Prompt »
Return the data below exactly, but only from the line containing "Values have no" through the line containing "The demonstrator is", with both of those lines included.

Top of Information provided

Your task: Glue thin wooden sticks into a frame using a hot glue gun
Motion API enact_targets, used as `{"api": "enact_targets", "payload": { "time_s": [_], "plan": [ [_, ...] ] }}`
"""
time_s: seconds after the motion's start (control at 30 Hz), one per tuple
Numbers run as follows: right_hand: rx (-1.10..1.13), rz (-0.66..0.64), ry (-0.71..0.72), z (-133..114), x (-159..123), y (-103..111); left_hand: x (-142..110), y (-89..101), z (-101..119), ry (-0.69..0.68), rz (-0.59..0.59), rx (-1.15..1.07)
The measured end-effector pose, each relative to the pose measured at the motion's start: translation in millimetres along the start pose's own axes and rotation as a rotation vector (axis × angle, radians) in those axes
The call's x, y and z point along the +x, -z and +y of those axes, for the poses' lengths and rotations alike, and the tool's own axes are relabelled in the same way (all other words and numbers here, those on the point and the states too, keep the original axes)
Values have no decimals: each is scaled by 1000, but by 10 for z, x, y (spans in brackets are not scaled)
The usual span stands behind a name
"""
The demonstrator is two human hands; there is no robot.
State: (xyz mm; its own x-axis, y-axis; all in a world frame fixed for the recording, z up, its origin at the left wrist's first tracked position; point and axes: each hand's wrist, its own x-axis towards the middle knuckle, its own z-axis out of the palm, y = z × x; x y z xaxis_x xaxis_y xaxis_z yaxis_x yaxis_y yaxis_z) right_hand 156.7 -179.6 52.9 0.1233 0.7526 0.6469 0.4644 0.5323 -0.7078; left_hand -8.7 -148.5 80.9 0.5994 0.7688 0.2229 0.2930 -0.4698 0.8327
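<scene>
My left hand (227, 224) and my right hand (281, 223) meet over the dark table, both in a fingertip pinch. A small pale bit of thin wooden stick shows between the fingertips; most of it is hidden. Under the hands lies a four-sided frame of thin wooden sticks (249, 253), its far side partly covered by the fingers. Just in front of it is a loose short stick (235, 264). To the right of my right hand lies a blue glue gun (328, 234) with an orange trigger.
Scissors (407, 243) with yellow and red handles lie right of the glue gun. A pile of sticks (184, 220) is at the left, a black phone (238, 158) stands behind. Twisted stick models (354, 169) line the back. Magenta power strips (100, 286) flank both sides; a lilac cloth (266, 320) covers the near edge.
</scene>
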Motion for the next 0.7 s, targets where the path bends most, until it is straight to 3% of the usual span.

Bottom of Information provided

Exercise response »
Values have no decimals: each is scaled by 1000, but by 10 for z, x, y (spans in brackets are not scaled)
The usual span stands behind a name
"""
The demonstrator is two human hands; there is no robot.

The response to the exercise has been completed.